第二のケースは、大きな子宮内膜腫を伴う広範な腹膜子宮内膜症を有することが判明した再発性子宮内膜症を有する30歳の女性のものであった。 ぼうこうは卵巣腫りゅうに付着しており,分離できなかった。 ぼうこう鏡検査では、2cmの子宮内膜結節がぼうこう粘膜に突出していることが見出された。 しかし,嚢胞吻合と結節の切除を拒否し,長期的な内科的抑制療法を施行した。

膀胱子宮内膜症

本研究では、患者の術後早期または遅延のいずれかの主要な合併症を報告していません。 直腸を含む広範な子宮内膜症を有し,病変の切除を伴う開腹手術がより良い選択肢と考えられた。 これはdysmenorrhoea、dyspareuniaおよびdyscheziaと示した第一次不妊の35年の患者のケースでした。 腹腔鏡検査では,PODは子宮仙部浸潤により消失した。 癒着症では,直腸に筋筋まで拡張していた。 その後,開腹術に転換し,修復を伴う直腸全厚切除を行った。 開腹手術であったが,腹腔鏡下で円形ステープラーが利用可能であり,専門の大腸外科医が腹腔鏡下でこのような手術を行うことができる。

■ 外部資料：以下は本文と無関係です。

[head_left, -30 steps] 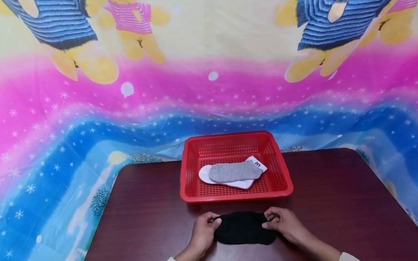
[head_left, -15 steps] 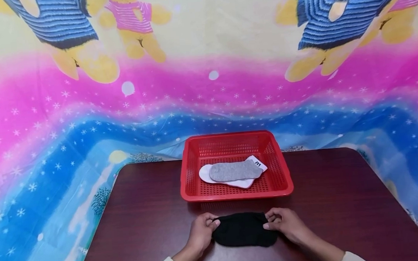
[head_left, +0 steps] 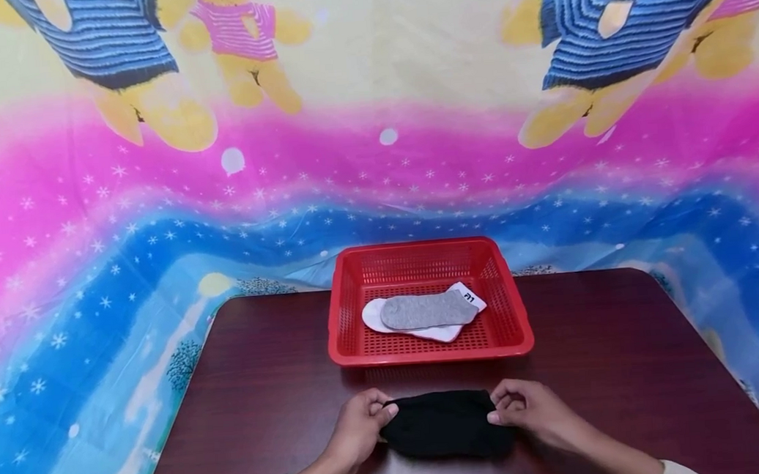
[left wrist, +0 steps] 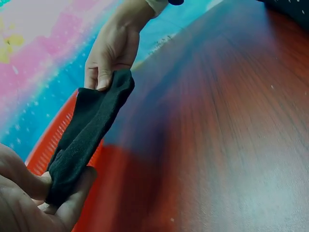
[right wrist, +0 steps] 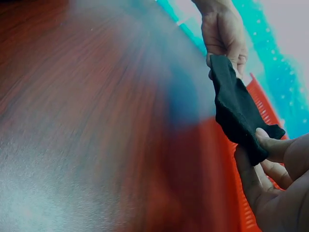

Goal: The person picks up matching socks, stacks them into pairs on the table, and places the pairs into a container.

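A black sock (head_left: 447, 425) is stretched sideways between the two hands, in front of the red basket. My left hand (head_left: 360, 426) pinches its left end between thumb and fingers; the left wrist view shows the sock (left wrist: 82, 140) running from this hand up to the other one. At the opposite end, my right hand (head_left: 533, 408) pinches the sock's upper right corner with thumb and forefinger. Seen from the right wrist, the sock (right wrist: 236, 108) hangs above the table, its lower edge loose. Parts of the fingertips are hidden behind the fabric.
A red plastic basket (head_left: 431, 356) with slotted walls stands beyond the hands at the table's far side. Inside it a grey sock (head_left: 424, 311) lies on white socks (head_left: 373, 317). The dark brown table (head_left: 251, 393) ends at a printed cloth backdrop (head_left: 374, 164).
Both hands have drawn slightly nearer the body with the black sock and spread a little apart. The sock now looks pulled straighter. The basket and its socks stay put.
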The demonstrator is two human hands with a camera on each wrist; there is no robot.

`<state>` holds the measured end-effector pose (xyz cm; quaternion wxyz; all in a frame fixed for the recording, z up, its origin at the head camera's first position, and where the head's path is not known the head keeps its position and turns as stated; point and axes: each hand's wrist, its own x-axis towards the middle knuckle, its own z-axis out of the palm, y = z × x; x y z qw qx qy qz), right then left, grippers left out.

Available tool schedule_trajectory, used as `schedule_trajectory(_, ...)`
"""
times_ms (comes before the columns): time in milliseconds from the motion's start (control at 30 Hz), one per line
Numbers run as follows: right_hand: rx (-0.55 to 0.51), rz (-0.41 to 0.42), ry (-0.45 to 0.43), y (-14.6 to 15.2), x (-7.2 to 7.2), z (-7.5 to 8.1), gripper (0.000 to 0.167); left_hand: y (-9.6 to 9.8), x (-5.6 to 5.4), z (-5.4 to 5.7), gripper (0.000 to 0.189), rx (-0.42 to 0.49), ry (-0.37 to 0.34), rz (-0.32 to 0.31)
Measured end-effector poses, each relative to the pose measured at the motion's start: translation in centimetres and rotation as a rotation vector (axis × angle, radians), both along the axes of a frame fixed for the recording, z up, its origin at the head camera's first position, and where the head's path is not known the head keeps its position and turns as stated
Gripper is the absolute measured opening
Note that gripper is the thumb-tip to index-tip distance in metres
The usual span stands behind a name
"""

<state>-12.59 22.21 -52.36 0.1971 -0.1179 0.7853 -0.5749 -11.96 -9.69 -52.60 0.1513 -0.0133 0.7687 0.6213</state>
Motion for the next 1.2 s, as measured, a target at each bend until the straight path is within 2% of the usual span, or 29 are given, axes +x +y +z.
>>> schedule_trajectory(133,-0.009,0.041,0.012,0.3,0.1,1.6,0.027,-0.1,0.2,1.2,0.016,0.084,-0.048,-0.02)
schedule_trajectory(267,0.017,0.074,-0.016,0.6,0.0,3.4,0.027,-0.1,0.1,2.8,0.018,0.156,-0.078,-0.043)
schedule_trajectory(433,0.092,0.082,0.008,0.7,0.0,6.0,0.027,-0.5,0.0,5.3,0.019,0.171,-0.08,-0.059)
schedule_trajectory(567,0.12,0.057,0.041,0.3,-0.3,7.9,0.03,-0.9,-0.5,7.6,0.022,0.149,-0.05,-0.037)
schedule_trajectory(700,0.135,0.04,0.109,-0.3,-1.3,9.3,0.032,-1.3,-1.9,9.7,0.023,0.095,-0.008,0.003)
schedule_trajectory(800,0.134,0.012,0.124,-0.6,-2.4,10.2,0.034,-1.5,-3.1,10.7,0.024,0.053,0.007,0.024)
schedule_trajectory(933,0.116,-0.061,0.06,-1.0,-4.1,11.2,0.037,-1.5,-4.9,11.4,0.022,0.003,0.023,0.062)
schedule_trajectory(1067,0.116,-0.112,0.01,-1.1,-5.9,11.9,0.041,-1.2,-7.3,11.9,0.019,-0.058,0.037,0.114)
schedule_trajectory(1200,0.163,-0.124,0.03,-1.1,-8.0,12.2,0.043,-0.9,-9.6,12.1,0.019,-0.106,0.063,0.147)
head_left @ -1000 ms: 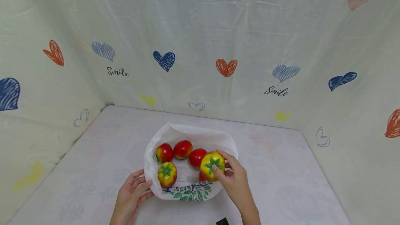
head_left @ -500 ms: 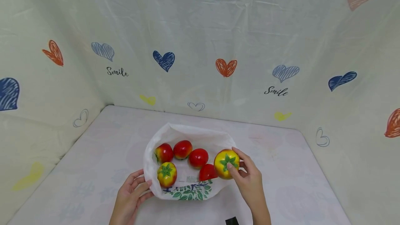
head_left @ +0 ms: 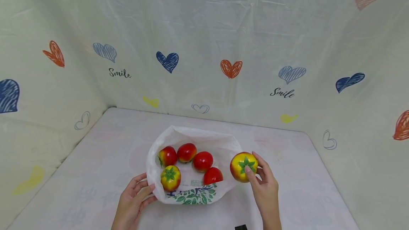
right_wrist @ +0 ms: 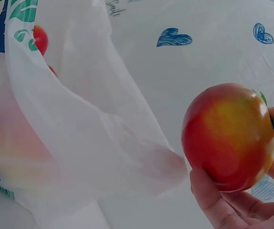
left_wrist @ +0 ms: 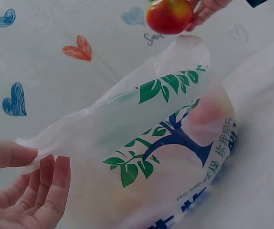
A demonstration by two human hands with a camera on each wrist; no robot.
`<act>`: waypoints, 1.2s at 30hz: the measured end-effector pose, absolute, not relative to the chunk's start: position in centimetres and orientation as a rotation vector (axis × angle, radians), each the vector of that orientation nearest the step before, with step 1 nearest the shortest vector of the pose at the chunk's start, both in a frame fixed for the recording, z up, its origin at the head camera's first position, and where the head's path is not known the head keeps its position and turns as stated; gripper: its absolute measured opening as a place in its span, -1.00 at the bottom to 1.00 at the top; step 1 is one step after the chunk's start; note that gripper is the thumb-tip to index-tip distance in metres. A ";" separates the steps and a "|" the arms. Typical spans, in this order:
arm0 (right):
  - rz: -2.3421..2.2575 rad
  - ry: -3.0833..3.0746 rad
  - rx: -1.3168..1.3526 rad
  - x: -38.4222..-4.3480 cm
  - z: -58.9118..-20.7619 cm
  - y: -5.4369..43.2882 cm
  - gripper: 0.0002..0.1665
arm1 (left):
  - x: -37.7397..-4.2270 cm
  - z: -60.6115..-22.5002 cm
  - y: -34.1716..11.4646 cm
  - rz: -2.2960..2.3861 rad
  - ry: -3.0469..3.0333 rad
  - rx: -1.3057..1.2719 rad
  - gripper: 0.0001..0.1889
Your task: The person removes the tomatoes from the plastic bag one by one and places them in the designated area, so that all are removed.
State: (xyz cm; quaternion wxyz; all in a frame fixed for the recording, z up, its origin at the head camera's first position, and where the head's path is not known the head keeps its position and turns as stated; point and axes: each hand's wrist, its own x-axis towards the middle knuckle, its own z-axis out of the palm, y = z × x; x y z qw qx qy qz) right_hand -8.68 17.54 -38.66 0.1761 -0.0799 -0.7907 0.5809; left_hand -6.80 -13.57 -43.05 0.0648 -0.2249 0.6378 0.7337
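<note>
A white plastic bag printed with a green-leafed tree lies with its mouth wide, facing up. My left hand holds the bag's left rim; in the left wrist view its thumb and fingers pinch the plastic edge. Just beyond the right rim, my right hand grips a yellow-and-red tomato, thumb on its green star-shaped calyx. Inside the bag are several more tomatoes, among them a yellow-topped one at the left and a red one partly hidden by the front rim.
The bag lies on a pale table. Behind the table hangs a light curtain with hearts and "Smile" printed on it. A small black object shows at the bottom edge, beside the right wrist.
My right hand has carried the tomato rightward, from over the bag's mouth to just past its right rim, uncovering the red tomato beneath. The left hand and bag have stayed in place.
</note>
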 end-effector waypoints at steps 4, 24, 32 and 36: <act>1.641 -2.211 -0.268 -8.6 -39.0 18.2 -0.48 | -6.8 -43.1 -13.6 2.210 1.930 -0.679 -0.32; 1.486 -2.209 -0.487 -12.6 -50.3 24.9 -0.33 | -6.7 -43.0 -13.6 2.228 1.913 -0.675 -0.31; 1.375 -2.235 -0.664 -13.3 -52.8 26.0 -0.29 | -6.7 -42.9 -13.6 2.224 1.916 -0.675 -0.33; 1.374 -2.235 -0.729 -13.8 -54.3 26.7 -0.24 | -6.7 -43.0 -13.6 2.224 1.916 -0.677 -0.34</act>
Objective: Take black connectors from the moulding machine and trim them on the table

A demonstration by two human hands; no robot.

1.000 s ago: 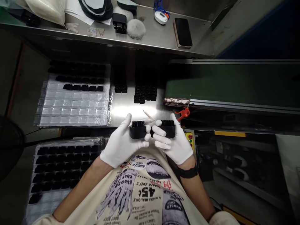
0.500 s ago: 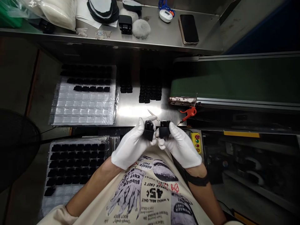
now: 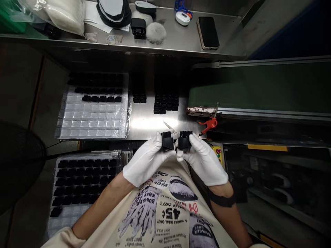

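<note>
White gloves cover both of my hands, which are close together in front of my chest. Between the thumb and fingers of my left hand [image 3: 147, 161] is a small black plastic part [image 3: 168, 142], tilted slightly. My right hand [image 3: 206, 161] grips a second, similar black plastic part [image 3: 185, 140]. A narrow gap separates the two parts. Just beyond them, a pair of tweezers [image 3: 169, 126] lies on the steel table [image 3: 147, 125]. Several more black parts stand in blocks [image 3: 166, 102] farther back on that table.
A partly filled clear tray [image 3: 85, 119] lies at left, with another tray [image 3: 77, 208] of black parts nearer me. An orange air gun [image 3: 210, 124] hangs by the green conveyor [image 3: 258, 89]. The upper shelf holds a phone [image 3: 208, 32] and polishing pads [image 3: 156, 33].
The black part in my left hand has turned so that a broader side shows. My right hand has shifted slightly to the right with its part.
</note>
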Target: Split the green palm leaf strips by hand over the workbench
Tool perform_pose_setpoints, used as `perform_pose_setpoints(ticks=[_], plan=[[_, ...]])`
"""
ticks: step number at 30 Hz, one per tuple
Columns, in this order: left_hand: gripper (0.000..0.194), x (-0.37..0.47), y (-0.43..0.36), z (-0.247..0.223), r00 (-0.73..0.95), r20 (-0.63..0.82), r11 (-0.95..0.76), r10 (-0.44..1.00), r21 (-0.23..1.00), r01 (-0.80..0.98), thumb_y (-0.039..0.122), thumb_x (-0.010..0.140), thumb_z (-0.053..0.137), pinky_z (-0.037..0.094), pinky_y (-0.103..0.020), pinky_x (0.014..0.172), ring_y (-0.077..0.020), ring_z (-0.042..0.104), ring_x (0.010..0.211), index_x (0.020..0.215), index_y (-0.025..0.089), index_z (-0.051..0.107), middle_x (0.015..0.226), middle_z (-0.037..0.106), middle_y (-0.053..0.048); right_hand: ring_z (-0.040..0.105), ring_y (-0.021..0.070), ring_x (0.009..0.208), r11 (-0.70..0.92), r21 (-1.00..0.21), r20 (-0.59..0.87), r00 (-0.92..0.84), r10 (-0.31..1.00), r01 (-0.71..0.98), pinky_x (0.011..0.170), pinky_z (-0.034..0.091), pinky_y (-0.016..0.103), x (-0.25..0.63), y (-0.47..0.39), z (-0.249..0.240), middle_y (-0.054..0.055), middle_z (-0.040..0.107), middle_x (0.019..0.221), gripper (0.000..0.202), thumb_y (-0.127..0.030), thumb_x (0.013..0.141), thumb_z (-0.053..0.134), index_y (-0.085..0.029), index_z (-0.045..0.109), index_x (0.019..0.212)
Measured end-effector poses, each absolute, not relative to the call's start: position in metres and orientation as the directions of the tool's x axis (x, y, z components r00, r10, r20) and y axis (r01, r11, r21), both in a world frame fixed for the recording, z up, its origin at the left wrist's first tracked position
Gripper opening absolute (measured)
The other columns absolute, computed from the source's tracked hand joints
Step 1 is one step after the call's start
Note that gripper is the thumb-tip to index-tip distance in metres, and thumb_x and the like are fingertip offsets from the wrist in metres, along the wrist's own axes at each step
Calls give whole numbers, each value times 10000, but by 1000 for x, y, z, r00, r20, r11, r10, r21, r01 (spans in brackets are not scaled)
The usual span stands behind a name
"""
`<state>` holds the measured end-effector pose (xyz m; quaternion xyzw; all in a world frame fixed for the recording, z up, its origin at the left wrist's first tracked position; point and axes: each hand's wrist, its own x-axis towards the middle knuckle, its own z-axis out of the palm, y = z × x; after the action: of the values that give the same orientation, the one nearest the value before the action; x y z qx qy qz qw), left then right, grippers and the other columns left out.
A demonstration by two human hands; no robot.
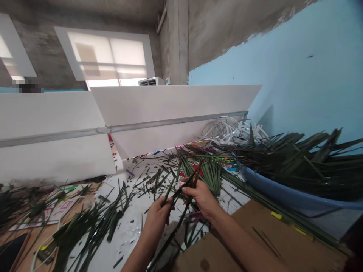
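Long dark green leaf strips (180, 219) cross between my two hands above the white tabletop. My left hand (159, 213) is closed round the strips on their left side. Just to the right and slightly higher, my right hand (200, 194) pinches them between thumb and fingers. One strip hangs down toward the bottom of the view, and thin ends stick up above my fingers. A fan of green leaves (212, 172) lies on the table behind my right hand.
A blue basin (278, 192) heaped with leaves stands at the right. Brown cardboard (249, 234) lies in front of it. Leaf bundles (96, 226) spread at lower left. White panels (170, 100) and coiled white strips (227, 130) are at the back.
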<state>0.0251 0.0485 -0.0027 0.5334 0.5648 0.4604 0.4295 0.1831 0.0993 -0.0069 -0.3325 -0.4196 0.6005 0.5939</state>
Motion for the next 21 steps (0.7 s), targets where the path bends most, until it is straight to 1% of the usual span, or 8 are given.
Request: perform_pose_setpoints(ticks=[5,9,13,15,18,21], plan=[[416,23,49,-1,-41,3,7,999,972,236,612,687,560,240,-237,410,-94,337,382,628,202,520,482,426,62,562,148,603,13,-875,63,-87,994,-483,575,440,259,184,98,-4,3,694,705,336,-205,533,797,-168,738,862],[345,21,49,0,9,14,-15,1000,967,254,530,695,600,251,-232,422,-89,351,397,676,191,541,509,430,70,585,151,637,42,-853,63,-24,998,-520,592,433,246,183,99,-2,17,712,724,277,-216,525,787,-155,755,793],[296,20,47,3,96,23,-46,995,970,240,464,707,633,256,-225,441,-84,340,427,687,190,523,508,401,85,574,140,626,43,-821,59,-9,998,-570,571,426,231,182,98,-1,11,704,705,260,-269,537,821,-158,755,763],[279,21,46,5,125,26,-53,992,974,219,432,693,652,261,-222,444,-80,332,437,691,191,513,519,400,89,572,137,615,31,-809,45,-10,999,-587,562,429,229,182,97,-1,14,701,695,284,-316,544,849,-153,748,753],[265,23,45,6,122,31,-54,992,982,183,409,682,655,277,-221,444,-78,334,443,694,195,499,535,402,91,564,139,577,-10,-820,15,-39,999,-573,533,429,239,183,96,1,7,688,671,358,-381,554,870,-155,743,801],[258,23,43,4,76,33,-47,997,979,196,403,689,644,288,-224,445,-84,357,437,682,204,480,519,405,91,570,143,553,-44,-874,11,-110,994,-483,510,419,245,183,93,0,5,687,671,379,-427,592,858,-162,723,826]])
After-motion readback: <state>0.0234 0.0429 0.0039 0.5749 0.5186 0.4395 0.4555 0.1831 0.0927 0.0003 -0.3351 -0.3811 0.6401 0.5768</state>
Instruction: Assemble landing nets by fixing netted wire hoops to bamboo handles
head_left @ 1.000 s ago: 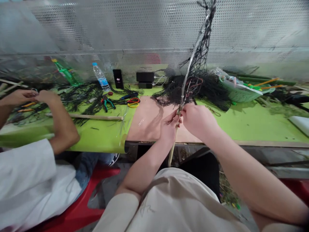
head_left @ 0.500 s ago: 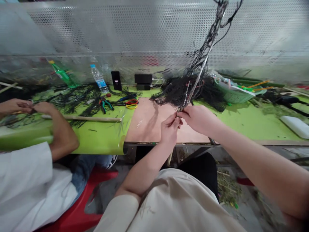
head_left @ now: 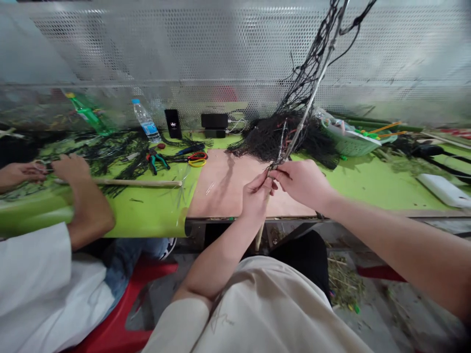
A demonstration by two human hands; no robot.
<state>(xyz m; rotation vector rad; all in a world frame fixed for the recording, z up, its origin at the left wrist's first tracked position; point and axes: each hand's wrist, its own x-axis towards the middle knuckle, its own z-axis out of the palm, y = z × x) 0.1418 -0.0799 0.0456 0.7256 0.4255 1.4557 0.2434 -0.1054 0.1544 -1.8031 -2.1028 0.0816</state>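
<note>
Both my hands meet over the pink board (head_left: 213, 196), fingers pinched together at the lower end of the dark netting. My left hand (head_left: 255, 196) is closed around the top of a pale wooden stick (head_left: 259, 238), which runs down past the table edge. Just right of it, my right hand (head_left: 303, 181) pinches the netting where it meets the stick; its fingertips touch those of my left hand. Black netting (head_left: 268, 135) lies bunched behind my hands and stretches up to the top right beside a thin metal rod (head_left: 312, 93).
At left a person's hands (head_left: 71, 169) work with netting near a wooden stick (head_left: 147, 183). Pliers (head_left: 157, 161), scissors (head_left: 197, 159), a water bottle (head_left: 147, 122), a green bottle (head_left: 90, 115) and a phone (head_left: 173, 124) are behind. A green basket (head_left: 349, 142) and white box (head_left: 443, 189) sit right.
The view has shifted slightly, so the table items appear a little further left. My hands stay together at the netting. The neighbouring person's hands have moved apart.
</note>
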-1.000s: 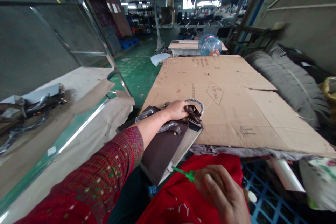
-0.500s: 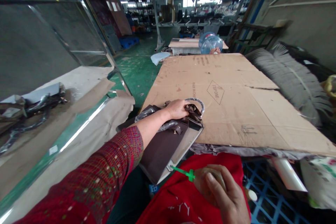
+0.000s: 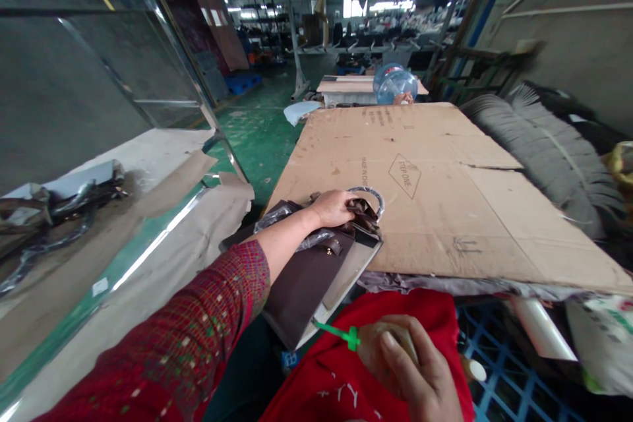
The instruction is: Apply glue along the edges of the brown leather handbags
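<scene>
Work at the near left corner of a cardboard-topped table (image 3: 435, 211). One brown bag (image 3: 297, 290) lies tilted over this corner, its lower part projecting past the near edge. The printed cardboard extends from it to the far and right edges; green floor (image 3: 264, 142) borders the left edge. The left hand (image 3: 333, 209) is closed on gathered material at the bag's top, between two plastic-wrapped handles (image 3: 374, 198). The right hand (image 3: 418, 362), off the near edge, is wrapped around one bottle (image 3: 370, 348), contents indistinct; its green nozzle (image 3: 336, 331) points at the bag's lower border, contact uncertain. One translucent blue jug (image 3: 395, 84) lies beyond the far edge.
</scene>
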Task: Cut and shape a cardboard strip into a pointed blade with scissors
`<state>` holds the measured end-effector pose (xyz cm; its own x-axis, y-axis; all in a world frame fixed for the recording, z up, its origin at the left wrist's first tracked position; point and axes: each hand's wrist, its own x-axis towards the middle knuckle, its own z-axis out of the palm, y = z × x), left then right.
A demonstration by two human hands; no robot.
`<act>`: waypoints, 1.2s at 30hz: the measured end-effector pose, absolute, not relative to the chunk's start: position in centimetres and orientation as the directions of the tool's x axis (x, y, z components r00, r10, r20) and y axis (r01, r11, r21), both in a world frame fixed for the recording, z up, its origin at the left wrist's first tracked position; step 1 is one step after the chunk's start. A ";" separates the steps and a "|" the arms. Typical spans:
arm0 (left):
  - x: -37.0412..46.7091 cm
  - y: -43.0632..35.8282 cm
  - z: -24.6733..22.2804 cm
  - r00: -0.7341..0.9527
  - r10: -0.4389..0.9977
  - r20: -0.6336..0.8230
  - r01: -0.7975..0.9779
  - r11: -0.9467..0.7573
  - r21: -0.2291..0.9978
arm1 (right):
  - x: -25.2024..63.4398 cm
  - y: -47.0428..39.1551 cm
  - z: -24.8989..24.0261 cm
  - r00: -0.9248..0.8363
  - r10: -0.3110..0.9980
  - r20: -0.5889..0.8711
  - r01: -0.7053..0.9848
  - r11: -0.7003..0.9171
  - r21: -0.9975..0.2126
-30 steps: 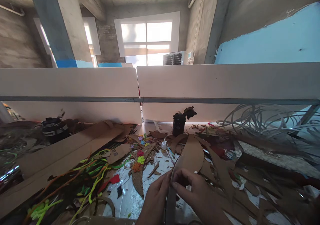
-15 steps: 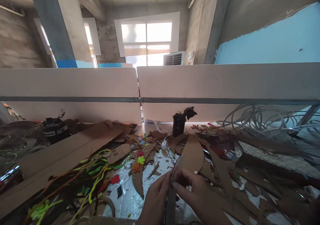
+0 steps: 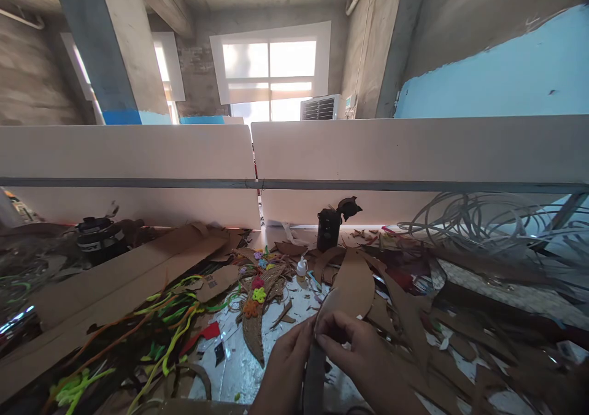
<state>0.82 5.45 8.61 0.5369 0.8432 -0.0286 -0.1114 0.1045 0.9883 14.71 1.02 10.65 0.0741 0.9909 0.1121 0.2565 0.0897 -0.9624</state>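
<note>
Both my hands pinch a long strip of brown cardboard point(image 3: 313, 378) that runs down toward me. My left hand point(image 3: 286, 363) grips its left edge, fingers pressed together. On the other side my right hand point(image 3: 352, 347) has thumb and forefinger closed on the edge, close to the left fingertips. What lies right between the fingertips is hidden. Just beyond my hands is a wide leaf-shaped cardboard piece point(image 3: 353, 283); I cannot tell whether the strip is part of it. To the left lies a curved cardboard piece point(image 3: 253, 335) carrying an orange flower point(image 3: 251, 308) and a yellow-green flower point(image 3: 259, 294).
A small white bottle point(image 3: 302, 267) stands beyond my hands, with a black container point(image 3: 328, 229) behind it. Green and orange fuzzy stems point(image 3: 179, 323) and long cardboard point(image 3: 129, 274) lie left. Cardboard scraps point(image 3: 414, 317) cover the right, below coiled clear tubing point(image 3: 464, 221). A white partition point(image 3: 414, 151) closes the back.
Almost nothing differs. Both hands keep their grip on the cardboard strip in nearly the same place, with only a very slight shift of the view.
</note>
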 end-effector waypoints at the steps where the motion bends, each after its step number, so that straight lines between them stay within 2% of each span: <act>1: 0.8 5.5 8.6 0.531 0.846 -0.043 -0.104 0.116 0.988 | 14.7 1.0 10.6 0.071 0.992 0.105 0.239 0.085 -0.967; 10: 0.6 5.7 8.6 0.500 0.853 -0.147 -0.072 0.210 0.975 | 15.0 1.2 10.6 0.104 0.990 0.099 0.313 0.062 -0.948; 15: 0.3 6.6 9.3 0.544 0.827 -0.146 -0.032 0.194 0.980 | 15.3 1.3 10.6 0.092 0.988 0.121 0.340 0.083 -0.937; 36: 0.3 7.4 9.5 0.472 0.859 -0.197 -0.034 0.241 0.970 | 15.3 0.8 11.0 0.070 0.993 0.099 0.439 0.059 -0.897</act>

したがって、腹腔鏡検査による重度の子宮内膜症の外科的治療は、専門知識と正確な外科的装置の利用可能性により、現在選択されている治療法 様々な臨床的提示では、若い人口の増加における重要な器官の再発および関与の危険性があり、開腹術に供することは不要であり、呼び出されない。 専門家の手での腹腔鏡検査は、広範な組織の関与においても最適な結果を提供し、最初の選択肢でなければならない。